A Flip of the Coin
Ideological conflicts are often the bitterest of arguments that appear in the race of Man. Whether the religious wars of a post-reformation Europe, the polarizing arguments of modern US politics, the simple disputes over which is better – PCs or Macs, or whether somebody should be a dog-person or a cat-person, these conflicts are always passionate and, while important, they are, in some aspect, pointless. Clearly, adherents of both sides always have a good reason for supporting their position; if they didn’t they wouldn’t support it so vehemently. Those bystanders without a strong opinion one way or another are left to just shake their heads.
One such ideological conflict is the strong, often mean-spirited, argument between the Frequentists and the Bayesians over the right way to characterize or define probabilities. For much of this particular cultural hotspot, I’ve been a bystander. By training and early practice, an outsider would have characterized me as a Frequentist since I am comfortable with and enjoy using sampling techniques, like classical Monte Carlo, to investigate the evolution of a given probability distribution. Over the past 6 or 7 years, I’ve come to a better appreciation of Bayesian methods and find myself in the ever-growing position of seeing the complementary utility of both.
Nonetheless, finding a simple scenario that captures the essential aspects of these schools of thought and is easy to articulate has been elusive – that is until recently. I now believe I’ve found a reasonably compact and understandable way to demonstrate the complementary nature of these techniques through the flip of a coin. (Although I am quite sure that there is great room to improve it across the board).
Before diving into the coin flip model, I would like to summarize the differences between the Frequentist and Bayesian camps. While the coin-flip model is strictly my own – based on my own thoughts and observations – the following summary is heavily influenced by the online book entitled Entropic Inference and the Foundations of Physics, by Ariel Caticha.
The reader may ask why people just can’t agree on a single definition of probability. Why do the two camps even matter.
On the notion of probability, Caticha has this to say
The Frequentist model of probability is based on what I call the gambling notion. Take a probability-based scenario, like throwing a pair of dice, and repeat for a huge number of trials. The probability of a random event occurring, say the rolling of snake eyes (two 1’s)
is empirically determined by how frequently it shows up compared to the total number of trials. The advantage that this method has is that, when applicable, it has a well-defined operational procedure that doesn’t depend on human judgement. It is seen as an objective way of assigning probabilities. It suffers in two regards. First, the notion of what random means is a poorly-defined philosophical concept and different definitions lead to different interpretations. Second, the method fails entirely in those circumstances where trials cannot be practically repeated. This failure manifests itself in two quite distinct ways. First, the question being asked could be entirely ill-suited to repeated trials. For example, Caticha cites the probability of there being life on Mars as one such question. Such a question drives allocation of resources in space programs around the world but is not subject to the creation and analysis of an ensemble of trials. Second, the scenario may naturally lend itself to experimental trials but the cost of such trials may be prohibitively expensive. In these cases, it is common to build a computational model which is subject to a classical Monte Carlo method in which initially assumed distributions are mapped to final distributions by the action of the trial. Both the mechanics of the trial and the assumed initial distribution are subjective and so are the results obtained.

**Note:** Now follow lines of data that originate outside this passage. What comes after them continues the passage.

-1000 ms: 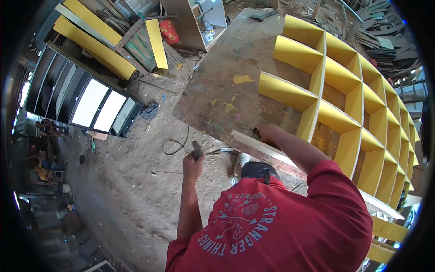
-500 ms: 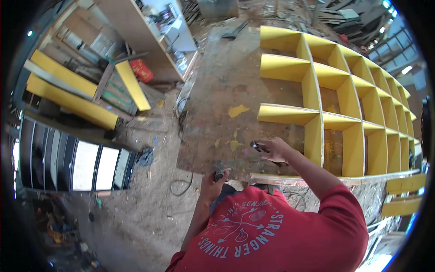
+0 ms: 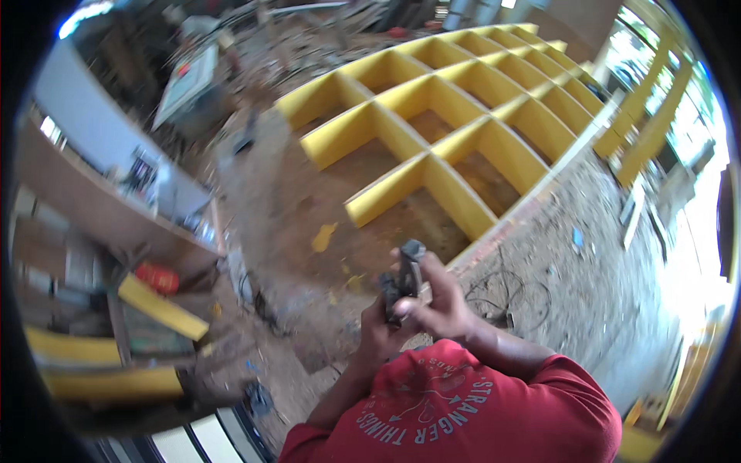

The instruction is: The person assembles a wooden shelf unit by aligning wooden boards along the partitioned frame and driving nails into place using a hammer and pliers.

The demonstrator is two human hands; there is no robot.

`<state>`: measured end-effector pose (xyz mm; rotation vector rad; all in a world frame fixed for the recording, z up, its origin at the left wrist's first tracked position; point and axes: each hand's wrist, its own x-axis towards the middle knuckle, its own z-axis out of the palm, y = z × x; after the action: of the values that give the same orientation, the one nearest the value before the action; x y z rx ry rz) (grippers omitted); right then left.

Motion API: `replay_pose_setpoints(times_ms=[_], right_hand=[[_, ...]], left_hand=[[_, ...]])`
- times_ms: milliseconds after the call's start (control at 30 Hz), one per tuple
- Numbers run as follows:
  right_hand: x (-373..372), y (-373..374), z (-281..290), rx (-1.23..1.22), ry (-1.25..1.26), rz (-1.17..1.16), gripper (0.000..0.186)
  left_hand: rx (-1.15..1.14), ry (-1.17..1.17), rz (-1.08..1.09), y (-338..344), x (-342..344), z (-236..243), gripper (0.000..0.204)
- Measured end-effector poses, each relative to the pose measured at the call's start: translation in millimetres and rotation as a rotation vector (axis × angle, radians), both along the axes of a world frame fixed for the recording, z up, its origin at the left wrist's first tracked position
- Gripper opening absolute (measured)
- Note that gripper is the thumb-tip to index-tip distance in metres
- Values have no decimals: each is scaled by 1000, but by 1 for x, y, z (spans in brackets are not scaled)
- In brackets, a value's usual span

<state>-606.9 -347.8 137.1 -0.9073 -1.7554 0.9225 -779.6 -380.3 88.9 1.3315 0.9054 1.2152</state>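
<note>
Both hands met on one small dark metal hand tool, held upright with its long axis pointing toward the big yellow wooden grid of shelf compartments. The left hand wrapped its lower body; the right hand, nearer the grid, pinched its upper end
</note>
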Motion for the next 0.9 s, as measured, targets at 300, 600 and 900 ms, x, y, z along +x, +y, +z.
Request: replay_pose_setpoints(times_ms=[300,600,900], right_hand=[[148,-72,-61,-601,616,-269,49],[433,-132,-71,-339,739,-728,39],[660,-154,-74,-789,243,-1013,22]], left_hand=[[64,346,-424,18,152,3,54],[268,372,-578,39,408,-34,27],[12,193,-556,109,604,-37,32]])
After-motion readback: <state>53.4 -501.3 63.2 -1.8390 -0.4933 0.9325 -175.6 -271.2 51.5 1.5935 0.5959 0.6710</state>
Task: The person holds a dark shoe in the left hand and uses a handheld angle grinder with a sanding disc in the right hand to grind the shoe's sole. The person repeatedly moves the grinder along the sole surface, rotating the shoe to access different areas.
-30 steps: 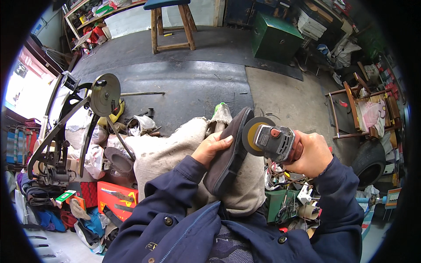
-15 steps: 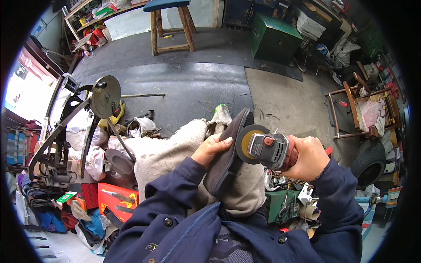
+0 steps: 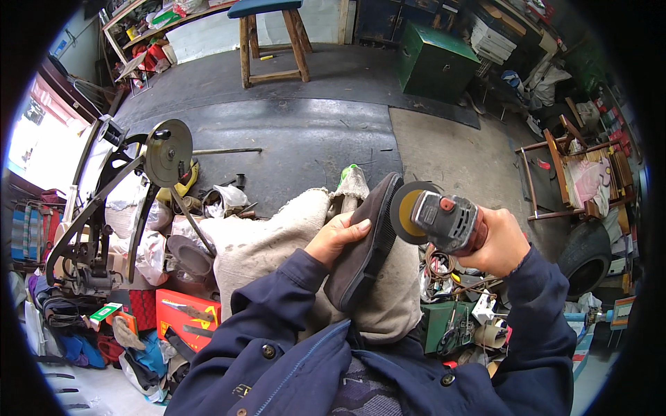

The Bayesian approach relies heavily on Bayes theorem and, in doing so, allows the user to argue consistently about issues like the life-on-Mars question without needing to define random or determine how to implement trials. This approach eschews the notion of objective determination of probability and, instead, views probability as an epistemological question about knowledge and confidence. Thus two observers can look at the same scenario and quite naturally and honestly assign very different probabilities to the outcome based on each one’s judgement. The drawback of this method is that it is much harder to reach a consensus in a group setting.
Now to the coin-flip model that embodies both points of view. The basic notion is this: Suppose you and I meet in the street and decide to have lunch. We can’t agree on where to go and decide to pick the restaurant based on a coin flip done in the following fashion. I’ll flip a quarter and catch it against the back of my hand. If you call the outcome correctly we go to your choice; alternatively we go to mine. What is the probability that we end up in your restaurant versus mine?
Well there are actually two aspects of this problem. The first is the frequentist assignment of probability to the coin flip. Having observed lots of coin flips, we both can agree that prior to the flip, the probability that it be heads or tails is 50-50.
But after I’ve flipped the coin and caught it, the probability of it being heads is a meaningless question. It is either heads or tails – it is entirely deterministic. It is just that you don’t know what the outcome is. So the probability of you picking the right answer is not amenable to trials. Sure we could repeat this little ritual every time we go out to lunch, but it won’t be an identical trial. Your selection of heads versus tails will be informed based on all your previous attempts, how you are feeling that day, and so on.
So it seems that we need both concepts. And after all, we are human and can actually entertain multiple points of view on any given subject, provided we are able to get past our own ideology.